Friday, August 12, 2011

Hidemi's Rambling No.349

The biggest holidays next to New Year’s have started in Japan. In mid-August, Japanese people get a few days’ holiday for the ‘Bon’ Festival that is a Buddhist event to ease the suffering of their ancestors in the life after death. It’s believed that their ancestors’ spirits return to their home during ‘Bon’ and the family and relatives get together to hold a memorial service and have a feast. When I was little, I used to go to pick up my family’s ancestors with my grandmother at the beginning of the ‘Bon’ period. The pick-up spot was a small, ordinary vacant lot on the edge of the hamlet. Our neighbors would also pick up their ancestors there. At dusk, we lit incense sticks there and carried them home, on which smoke our ancestors were supposed to ride to our house. Once we arrived home, the incense sticks were put on the Buddhist altar, and that meant our ancestors came in there. We welcomed them with many plates of food on the altar. Although it had been an annual sacred event for my grandmother and me, it was stopped abruptly one year for good.

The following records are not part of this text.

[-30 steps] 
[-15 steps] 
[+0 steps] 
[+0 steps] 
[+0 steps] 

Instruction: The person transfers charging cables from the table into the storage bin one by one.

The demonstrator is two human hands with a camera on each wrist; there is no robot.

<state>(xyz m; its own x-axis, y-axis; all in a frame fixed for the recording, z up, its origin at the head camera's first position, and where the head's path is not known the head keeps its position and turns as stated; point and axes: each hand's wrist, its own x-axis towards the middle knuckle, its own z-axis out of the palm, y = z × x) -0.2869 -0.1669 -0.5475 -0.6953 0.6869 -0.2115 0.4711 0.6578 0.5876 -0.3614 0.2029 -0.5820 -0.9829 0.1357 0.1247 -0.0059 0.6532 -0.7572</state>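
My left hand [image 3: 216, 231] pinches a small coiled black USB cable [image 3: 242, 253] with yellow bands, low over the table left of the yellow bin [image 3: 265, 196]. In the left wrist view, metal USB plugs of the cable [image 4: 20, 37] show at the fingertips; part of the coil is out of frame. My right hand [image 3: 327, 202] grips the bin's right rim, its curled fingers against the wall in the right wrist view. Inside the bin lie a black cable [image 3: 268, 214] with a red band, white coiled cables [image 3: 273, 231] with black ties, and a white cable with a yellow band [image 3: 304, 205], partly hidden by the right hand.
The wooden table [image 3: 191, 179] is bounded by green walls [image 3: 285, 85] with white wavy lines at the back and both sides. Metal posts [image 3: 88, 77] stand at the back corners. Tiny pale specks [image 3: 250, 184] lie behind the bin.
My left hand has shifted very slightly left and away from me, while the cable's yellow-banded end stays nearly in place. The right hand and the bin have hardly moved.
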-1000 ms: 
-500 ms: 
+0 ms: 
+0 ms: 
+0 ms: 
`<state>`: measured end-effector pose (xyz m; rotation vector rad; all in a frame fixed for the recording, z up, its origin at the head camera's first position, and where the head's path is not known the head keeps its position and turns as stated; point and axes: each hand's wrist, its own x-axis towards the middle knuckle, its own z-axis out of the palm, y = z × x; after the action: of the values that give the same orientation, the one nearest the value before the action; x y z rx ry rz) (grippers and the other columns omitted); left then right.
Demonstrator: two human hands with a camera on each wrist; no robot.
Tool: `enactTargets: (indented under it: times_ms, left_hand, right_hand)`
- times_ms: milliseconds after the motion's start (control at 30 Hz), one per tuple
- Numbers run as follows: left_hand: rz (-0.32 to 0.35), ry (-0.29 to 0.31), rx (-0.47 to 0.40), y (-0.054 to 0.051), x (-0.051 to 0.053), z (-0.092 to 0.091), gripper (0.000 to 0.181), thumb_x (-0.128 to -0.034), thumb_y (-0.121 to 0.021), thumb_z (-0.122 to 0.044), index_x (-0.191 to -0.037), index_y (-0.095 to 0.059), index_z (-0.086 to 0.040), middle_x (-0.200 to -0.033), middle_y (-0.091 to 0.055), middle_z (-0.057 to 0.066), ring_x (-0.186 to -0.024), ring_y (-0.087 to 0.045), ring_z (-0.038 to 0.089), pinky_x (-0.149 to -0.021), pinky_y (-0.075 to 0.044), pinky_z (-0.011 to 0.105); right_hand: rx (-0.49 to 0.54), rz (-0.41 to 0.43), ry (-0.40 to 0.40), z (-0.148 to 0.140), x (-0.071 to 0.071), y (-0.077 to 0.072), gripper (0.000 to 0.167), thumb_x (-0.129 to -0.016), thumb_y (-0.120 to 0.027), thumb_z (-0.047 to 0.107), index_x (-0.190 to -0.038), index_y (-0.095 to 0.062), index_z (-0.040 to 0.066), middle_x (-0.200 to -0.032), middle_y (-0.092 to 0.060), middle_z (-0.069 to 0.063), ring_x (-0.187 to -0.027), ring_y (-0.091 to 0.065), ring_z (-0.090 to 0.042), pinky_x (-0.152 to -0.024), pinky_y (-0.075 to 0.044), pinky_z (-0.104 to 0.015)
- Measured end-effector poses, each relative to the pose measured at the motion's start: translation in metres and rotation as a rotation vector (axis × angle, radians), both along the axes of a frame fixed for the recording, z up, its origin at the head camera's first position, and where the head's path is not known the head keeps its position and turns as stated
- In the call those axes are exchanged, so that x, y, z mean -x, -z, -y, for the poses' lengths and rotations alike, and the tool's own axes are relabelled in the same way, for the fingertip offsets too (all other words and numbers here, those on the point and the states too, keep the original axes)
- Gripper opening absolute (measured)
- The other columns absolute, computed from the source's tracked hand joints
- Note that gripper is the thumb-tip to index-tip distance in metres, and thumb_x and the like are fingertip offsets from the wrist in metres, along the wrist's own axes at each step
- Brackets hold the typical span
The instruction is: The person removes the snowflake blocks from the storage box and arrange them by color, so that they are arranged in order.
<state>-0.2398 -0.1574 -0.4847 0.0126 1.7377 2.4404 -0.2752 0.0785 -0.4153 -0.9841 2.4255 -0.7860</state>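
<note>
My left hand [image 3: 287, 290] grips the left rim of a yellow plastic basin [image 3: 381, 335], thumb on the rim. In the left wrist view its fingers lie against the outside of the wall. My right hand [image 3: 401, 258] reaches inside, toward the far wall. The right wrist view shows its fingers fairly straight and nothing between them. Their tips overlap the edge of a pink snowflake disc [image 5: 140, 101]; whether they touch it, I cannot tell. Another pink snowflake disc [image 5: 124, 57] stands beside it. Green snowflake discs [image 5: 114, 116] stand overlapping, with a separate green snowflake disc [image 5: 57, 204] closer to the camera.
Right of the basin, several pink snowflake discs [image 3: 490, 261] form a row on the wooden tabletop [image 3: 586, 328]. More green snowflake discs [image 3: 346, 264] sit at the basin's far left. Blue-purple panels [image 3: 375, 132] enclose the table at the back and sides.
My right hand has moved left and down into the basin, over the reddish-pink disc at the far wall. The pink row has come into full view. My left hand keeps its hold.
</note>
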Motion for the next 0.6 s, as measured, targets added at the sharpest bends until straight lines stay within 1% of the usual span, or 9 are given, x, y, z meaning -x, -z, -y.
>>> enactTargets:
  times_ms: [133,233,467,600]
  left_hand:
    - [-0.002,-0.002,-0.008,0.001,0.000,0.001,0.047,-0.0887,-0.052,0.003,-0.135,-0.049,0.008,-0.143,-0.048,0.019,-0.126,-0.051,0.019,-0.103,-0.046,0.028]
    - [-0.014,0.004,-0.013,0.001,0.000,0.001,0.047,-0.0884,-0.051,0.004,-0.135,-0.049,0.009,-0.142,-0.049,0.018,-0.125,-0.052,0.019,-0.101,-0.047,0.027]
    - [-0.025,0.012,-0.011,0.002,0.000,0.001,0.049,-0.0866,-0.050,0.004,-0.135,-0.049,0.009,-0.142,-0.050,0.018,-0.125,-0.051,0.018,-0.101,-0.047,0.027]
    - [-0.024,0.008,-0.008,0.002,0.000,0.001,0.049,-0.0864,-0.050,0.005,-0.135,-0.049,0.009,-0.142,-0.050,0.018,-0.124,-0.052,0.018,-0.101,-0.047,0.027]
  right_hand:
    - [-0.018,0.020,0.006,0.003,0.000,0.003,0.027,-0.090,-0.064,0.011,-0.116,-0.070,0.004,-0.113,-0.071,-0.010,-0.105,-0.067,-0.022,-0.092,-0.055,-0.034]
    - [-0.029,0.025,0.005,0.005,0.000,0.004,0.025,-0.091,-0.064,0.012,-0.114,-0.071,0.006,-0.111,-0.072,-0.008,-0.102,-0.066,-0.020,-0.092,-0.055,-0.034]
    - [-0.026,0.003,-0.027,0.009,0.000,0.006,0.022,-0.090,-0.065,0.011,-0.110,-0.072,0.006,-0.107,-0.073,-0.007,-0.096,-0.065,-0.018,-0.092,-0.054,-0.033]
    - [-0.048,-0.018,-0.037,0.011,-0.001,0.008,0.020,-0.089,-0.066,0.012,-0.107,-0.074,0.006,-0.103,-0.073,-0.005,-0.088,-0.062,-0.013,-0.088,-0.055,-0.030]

When I asked what happened to the pick-up, my grandmother said that our ancestors had decided to come home by themselves from now on. In hindsight, I assume the real reason was because my grandmother’s bad leg had gotten worse and she became unwilling to walk to the pick-up spot, or simply the vacant lot was replaced with a new house and there was no pick-up spot available. But back then, it didn’t make sense even to a child that our ancestors suddenly considered their descendants’ convenience and stopped requiring a pick-up. What about an old custom we had observed for a long time…?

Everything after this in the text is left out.